Directions: In the data below, find every line that has the string "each", and copy it.
[Data shown]
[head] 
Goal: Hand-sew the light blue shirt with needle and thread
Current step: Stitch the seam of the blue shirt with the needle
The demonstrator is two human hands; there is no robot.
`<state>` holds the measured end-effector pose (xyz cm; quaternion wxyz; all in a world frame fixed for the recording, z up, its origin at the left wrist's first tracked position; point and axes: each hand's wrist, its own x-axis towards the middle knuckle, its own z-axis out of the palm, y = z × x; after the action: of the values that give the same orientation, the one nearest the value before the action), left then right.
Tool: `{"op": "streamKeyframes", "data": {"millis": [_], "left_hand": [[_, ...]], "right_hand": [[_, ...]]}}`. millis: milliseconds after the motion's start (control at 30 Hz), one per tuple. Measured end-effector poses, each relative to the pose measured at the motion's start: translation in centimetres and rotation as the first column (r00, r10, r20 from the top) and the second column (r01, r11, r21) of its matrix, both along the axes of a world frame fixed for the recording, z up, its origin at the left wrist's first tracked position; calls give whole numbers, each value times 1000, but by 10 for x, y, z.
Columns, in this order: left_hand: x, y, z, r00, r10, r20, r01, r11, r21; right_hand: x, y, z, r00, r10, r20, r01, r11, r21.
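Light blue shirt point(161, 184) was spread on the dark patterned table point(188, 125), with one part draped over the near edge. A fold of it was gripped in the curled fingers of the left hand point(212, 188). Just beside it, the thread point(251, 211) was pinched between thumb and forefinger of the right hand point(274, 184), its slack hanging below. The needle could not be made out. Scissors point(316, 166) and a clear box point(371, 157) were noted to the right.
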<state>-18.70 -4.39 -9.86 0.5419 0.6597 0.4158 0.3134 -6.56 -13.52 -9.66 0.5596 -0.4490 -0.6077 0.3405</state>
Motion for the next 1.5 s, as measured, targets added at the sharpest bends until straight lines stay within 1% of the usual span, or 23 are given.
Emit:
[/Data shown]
Task output:
`<state>` holds the measured end-effector pose (xyz cm; quaternion wxyz; all in a world frame fixed for the recording, z up, its origin at the left wrist's first tracked position; point and axes: each hand's wrist, its own x-axis towards the middle knuckle, its own z-axis out of the palm, y = z × x; after the action: of the values that give the same orientation, the one nearest the value before the action), left then right.
Tool: `{"op": "streamKeyframes", "data": {"millis": [_], "left_hand": [[_, ...]], "right_hand": [[_, ...]]}}`. millis: milliseconds after the motion's start (control at 30 Hz), one per tuple. Measured end-effector poses, each relative to the pose measured at the motion's start: translation in centimetres and rotation as the first column (r00, r10, r20 from the top) and the second column (r01, r11, r21) of its matrix, both along the axes of a world frame fixed for the recording, z up, its origin at the left wrist's first tracked position; calls give whole numbers, each value times 1000, but by 10 for x, y, z.

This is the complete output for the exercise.